**WHAT YOU HAVE TO DO**
Repeat the listing below in full, keeping every character as it is.

RECORDED INFORMATION: Begin

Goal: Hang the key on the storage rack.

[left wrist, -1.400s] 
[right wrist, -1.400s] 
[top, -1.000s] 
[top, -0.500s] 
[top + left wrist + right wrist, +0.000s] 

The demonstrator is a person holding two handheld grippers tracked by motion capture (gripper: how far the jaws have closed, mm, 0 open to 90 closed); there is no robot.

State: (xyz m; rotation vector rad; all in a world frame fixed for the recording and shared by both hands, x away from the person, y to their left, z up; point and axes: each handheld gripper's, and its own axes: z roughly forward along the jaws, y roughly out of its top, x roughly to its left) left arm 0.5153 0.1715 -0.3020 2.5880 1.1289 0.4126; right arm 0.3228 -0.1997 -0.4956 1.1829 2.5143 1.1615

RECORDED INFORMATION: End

**OUTPUT FOR THIS EXERCISE**
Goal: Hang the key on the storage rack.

[left wrist, -1.400s] 
[right wrist, -1.400s] 
[top, -1.000s] 
[top, -0.500s] 
[top + left wrist + right wrist, +0.000s] 

The demonstrator is a person holding two handheld grippers tracked by motion capture (gripper: how far the jaws have closed, mm, 0 open to 90 closed); there is no robot.

State: (xyz m; rotation vector rad; all in a world frame fixed for the recording and shared by both hands, x away from the person, y to their left, z up; point and axes: each handheld gripper's, and its own axes: z roughly forward along the jaws, y roughly out of its top, x roughly to its left) left arm 0.5153 0.1715 -0.3020 2.5880 1.1289 0.4126; right arm 0.3228 -0.1997 -0.4956 1.1829 2.5143 1.1615

This exercise has nothing further to it.